Everyone has to exercise to be healthy. And when you have PCOS, it’s extremely crucial to help minimize your risk of heart disease and obesity. There’s no need to join a gym, purchase expensive equipment, or spend hours working out.
Instead, attempt to walk for 30 minutes every day, a few times per week. Make it enjoyable by strolling in a park, at your local mall, or with friends. Lifting weights is also an excellent strategy to gain muscle, which will boost your metabolism and insulin sensitivity. PCOS lifestyle changes must be done to minimize its effect.
Because of the underlying hormonal imbalances, it is critical to have the proper proportion of different food groups at each meal. This should include a variety of protein, fiber, healthy fats, and whole-grain carbs. Instead, what is commonly observed is a significant quantity of refined carbohydrates at each meal with a little amount of protein.
Sleep disorders, such as insomnia and obstructive sleep apnea, are more common in those with PCOS. Sleep is essential. A lack of it might disrupt the hormones that govern your appetite.
This might lead to you consuming extra calories, which are usually not from healthy meals. Sleeping enough might help you lose weight and feel better. The average person needs six to eight hours of unbroken sleep every night.
What works well for your PCOS therapy now may not work well in the future. It is critical to consult with your PCOS doctor frequently about your symptoms and any changes in them. Regular medical visits will help detect growing issues, such as diabetes and heart disease, when they are simpler to treat. These checkups help comfort you that you’re doing all possible to mitigate the hazards of PCOS.
Exercise, like a balanced diet, can help manage insulin and blood sugar levels, alleviate PCOS symptoms, and aid in weight loss. Exercising can also provide you with energy and a sense of achievement. To avoid boredom, alternate different sorts of exercise, such as walking with hiking and gym courses. Exercising with friends may often be quite encouraging. Another advantage of physical activity is that it is a proven stress reliever.
Smoking boosts androgen levels, which are responsible for several PCOS symptoms. Stopping smoking can help minimize your symptoms by lowering your androgen levels. Stopping smoking has several other health advantages. It reduces your chances of developing lung cancer, cardiovascular illness, mouth cancer, and other serious diseases.

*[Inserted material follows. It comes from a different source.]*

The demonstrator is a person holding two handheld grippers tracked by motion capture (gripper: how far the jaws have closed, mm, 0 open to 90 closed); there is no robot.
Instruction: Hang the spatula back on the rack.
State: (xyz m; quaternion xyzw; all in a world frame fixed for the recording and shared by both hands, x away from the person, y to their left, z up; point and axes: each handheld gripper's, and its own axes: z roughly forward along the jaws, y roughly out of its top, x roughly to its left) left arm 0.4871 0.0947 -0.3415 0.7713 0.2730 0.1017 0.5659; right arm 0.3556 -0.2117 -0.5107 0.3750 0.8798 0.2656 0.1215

Some women may feel despondent and less like themselves as a result of their symptoms. These bad sensations might progress into depression over time. The sooner you get assistance for depression symptoms like melancholy, irritation, difficulty sleeping, or not enjoying activities like you used to, the better. You can consult your PCOS doctor or a therapist. Counseling, depression medication, or a combination of the two may be recommended.
This is a typical therapy for irregular periods, increased hair growth, and acne by reducing testosterone levels and preserving the endometrium (uterine lining) against aberrant cell proliferation. The risk of endometrial cancer can be lowered by controlling your hormones. Pills combining estrogen and progestin suppress androgen production and regulate estrogen. Older birth control pills are preferable to newer types of pills because they have a lower risk of deadly blood clots.
To summarise, PCOS is treatable if done correctly. It is advisable to make adjustments in your life based on your doctor’s advice. While reading articles to understand more about the illness is a good habit, you should always check with your doctor before making any changes. You can even participate in supervised support groups to meet new people and discover and develop with them. It might be reassuring to know that you are not alone in your PCOS experience.